5. Restoration of Apoptotic Signaling as Cancer Treatment:

   • Original Statement: Strategies targeting anti-apoptotic proteins aim to restore apoptotic signaling, potentially eliminating cancer cells.
   • Paraphrased: Treatment approaches addressing anti-apoptotic proteins strive to normalize apoptotic signaling, offering potential for cancer cell elimination.
   • Explanation: Developing therapies that restore the balance in apoptotic signaling pathways presents a promising avenue for cancer treatment.

Apoptosis in Plants

1. Programmed Cell Death in Plants:

   • Original Statement: Apoptosis in plants is termed programmed cell death due to differences in mechanisms and the absence of an immune system.
   • Paraphrased: Programmed cell death is the appropriate term for plant cell death, distinct due to mechanism variances and the lack of an immune system.
   • Explanation: Unlike animals, plants lack an immune system relying on apoptosis, necessitating the use of a different term for their programmed cell death.

2. Control of Plant Programmed Cell Death:

   • Original Statement: Programmed cell death in plants is regulated by oxidative status, phytohormones, and DNA methylation.
   • Paraphrased: Plant programmed cell death is controlled by cellular oxidative status, phytohormones, and DNA methylation.
   • Explanation: Specific factors, including oxidative status and phytohormones, influence the regulated process of programmed cell death in plants.

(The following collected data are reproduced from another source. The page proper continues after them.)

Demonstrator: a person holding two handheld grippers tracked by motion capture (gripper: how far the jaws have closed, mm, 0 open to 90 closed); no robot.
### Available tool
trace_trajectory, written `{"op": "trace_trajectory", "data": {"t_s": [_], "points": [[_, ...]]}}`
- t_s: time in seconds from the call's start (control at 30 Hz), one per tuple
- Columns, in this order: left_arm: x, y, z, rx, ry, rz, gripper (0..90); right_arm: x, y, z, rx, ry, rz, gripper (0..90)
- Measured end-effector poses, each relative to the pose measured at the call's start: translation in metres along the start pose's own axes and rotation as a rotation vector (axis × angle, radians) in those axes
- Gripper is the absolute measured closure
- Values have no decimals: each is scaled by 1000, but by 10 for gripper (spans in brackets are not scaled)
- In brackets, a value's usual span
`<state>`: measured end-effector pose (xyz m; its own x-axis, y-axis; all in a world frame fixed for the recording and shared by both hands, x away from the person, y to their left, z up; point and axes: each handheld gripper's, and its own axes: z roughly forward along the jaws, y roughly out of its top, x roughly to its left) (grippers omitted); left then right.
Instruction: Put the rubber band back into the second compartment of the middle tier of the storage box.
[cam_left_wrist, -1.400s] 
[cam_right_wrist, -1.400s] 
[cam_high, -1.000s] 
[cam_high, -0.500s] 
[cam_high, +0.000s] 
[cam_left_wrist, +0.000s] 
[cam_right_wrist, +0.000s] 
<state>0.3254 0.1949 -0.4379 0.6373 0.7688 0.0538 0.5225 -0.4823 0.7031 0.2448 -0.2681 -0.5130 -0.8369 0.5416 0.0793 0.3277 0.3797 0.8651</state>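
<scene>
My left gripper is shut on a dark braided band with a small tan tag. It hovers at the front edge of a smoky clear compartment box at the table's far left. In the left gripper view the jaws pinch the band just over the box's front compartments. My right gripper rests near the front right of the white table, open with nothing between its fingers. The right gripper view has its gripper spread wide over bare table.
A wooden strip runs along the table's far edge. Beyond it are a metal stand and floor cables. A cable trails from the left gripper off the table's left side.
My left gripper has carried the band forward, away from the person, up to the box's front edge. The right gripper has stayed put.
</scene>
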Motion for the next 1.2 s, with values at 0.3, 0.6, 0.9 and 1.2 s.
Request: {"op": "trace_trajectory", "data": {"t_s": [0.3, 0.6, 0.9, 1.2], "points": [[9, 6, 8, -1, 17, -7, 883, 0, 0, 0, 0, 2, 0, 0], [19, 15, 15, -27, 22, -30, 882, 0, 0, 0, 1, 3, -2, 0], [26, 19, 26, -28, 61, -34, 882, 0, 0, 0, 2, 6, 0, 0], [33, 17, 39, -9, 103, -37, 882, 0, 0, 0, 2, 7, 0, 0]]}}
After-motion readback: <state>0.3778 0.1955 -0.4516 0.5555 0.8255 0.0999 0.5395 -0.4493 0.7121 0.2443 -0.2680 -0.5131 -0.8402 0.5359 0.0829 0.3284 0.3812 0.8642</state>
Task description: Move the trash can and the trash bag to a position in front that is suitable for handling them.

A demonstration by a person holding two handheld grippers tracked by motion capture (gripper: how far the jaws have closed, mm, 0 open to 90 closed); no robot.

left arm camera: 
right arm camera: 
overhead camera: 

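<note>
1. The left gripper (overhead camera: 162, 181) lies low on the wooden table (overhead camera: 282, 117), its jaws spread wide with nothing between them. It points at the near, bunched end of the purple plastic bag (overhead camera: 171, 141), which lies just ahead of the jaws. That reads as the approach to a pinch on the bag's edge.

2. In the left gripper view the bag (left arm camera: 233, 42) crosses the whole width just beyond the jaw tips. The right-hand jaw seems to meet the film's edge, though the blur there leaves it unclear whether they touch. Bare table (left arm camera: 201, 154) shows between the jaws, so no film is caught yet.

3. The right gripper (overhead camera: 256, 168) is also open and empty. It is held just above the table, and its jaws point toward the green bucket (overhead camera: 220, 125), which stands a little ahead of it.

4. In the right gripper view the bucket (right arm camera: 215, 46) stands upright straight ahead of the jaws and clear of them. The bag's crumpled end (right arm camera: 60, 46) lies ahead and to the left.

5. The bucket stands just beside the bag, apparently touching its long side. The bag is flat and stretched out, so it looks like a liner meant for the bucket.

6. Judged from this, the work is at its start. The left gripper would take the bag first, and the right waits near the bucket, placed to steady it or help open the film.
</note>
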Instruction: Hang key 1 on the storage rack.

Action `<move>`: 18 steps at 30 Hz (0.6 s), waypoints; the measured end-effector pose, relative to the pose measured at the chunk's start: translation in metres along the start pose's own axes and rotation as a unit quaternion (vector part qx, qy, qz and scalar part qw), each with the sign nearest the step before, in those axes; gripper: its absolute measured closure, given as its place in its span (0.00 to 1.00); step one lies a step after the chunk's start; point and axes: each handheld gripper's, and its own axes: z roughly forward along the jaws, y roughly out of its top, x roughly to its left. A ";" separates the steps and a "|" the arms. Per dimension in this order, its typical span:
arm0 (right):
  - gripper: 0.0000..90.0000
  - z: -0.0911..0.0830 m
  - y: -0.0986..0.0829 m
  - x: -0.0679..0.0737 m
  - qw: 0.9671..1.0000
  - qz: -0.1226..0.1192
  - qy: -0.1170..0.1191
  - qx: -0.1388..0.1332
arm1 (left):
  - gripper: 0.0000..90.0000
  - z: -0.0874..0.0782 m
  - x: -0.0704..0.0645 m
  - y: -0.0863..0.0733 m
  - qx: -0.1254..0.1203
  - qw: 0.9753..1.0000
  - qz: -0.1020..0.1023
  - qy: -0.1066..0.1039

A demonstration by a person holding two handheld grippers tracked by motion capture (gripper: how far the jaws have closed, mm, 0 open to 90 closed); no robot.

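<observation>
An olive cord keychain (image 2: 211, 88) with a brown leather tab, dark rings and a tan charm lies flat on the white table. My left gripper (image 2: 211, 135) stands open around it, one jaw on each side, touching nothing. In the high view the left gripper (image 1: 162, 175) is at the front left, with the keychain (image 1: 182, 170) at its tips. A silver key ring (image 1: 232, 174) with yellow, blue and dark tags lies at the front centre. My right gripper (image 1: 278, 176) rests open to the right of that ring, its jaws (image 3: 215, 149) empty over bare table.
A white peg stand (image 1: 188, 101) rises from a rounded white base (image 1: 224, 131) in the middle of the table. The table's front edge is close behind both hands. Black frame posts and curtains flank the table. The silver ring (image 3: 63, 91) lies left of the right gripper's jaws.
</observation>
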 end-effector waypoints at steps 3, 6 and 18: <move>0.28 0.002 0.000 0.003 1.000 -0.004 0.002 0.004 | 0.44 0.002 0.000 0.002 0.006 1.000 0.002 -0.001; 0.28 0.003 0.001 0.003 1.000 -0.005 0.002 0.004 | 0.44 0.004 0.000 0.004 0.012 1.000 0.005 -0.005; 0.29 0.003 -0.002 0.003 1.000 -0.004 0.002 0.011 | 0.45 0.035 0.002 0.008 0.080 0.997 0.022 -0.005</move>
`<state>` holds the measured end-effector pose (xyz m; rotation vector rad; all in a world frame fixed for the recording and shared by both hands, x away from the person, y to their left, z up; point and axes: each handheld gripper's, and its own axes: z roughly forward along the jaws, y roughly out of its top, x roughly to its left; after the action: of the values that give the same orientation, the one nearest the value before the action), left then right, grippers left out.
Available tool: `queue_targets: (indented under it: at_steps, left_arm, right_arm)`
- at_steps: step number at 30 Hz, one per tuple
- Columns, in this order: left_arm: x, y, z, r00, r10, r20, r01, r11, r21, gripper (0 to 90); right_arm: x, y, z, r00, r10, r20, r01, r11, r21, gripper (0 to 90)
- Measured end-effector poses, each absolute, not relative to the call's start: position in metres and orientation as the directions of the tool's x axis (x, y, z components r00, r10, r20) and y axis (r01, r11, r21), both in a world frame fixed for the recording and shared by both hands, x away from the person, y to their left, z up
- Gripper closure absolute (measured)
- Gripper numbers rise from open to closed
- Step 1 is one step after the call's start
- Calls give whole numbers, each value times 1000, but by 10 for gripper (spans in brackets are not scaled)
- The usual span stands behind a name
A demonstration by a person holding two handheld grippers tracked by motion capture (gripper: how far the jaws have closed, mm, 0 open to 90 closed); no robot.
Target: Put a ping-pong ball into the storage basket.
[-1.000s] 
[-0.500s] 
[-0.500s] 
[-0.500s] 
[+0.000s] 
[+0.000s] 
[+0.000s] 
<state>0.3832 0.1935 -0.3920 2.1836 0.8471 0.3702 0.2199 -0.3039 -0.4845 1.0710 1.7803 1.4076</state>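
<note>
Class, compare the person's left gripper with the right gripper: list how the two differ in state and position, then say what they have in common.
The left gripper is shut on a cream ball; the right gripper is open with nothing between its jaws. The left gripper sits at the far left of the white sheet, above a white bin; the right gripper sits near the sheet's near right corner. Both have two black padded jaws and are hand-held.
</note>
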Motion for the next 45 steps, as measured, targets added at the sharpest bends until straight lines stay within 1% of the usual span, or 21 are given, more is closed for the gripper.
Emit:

3. Differences in Mechanism:

   • Original Statement: Plant apoptosis differs from animals; protease proteins replace caspases, inducing unique morphological changes.
   • Paraphrased: Plant programmed cell death contrasts with animal apoptosis; protease proteins induce distinctive morphological changes.
   • Explanation: The mechanisms of cell death vary between plants and animals, involving different proteins and morphological transformations.

4. Morphological Changes in Plant Programmed Cell Death:

   • Original Statement: Morphological changes in plant programmed cell death include vacuolization, cytoplasmic fragmentation, and nuclear alterations.
   • Paraphrased: Plant programmed cell death induces morphological changes like vacuolization, cytoplasmic fragmentation, and nuclear alterations.
   • Explanation: Observable morphological alterations distinguish plant programmed cell death, involving changes in cellular structures.

Understanding the distinctions in apoptosis in cancer and programmed cell death in plants provides insights into the diverse mechanisms governing cell fate in different organisms.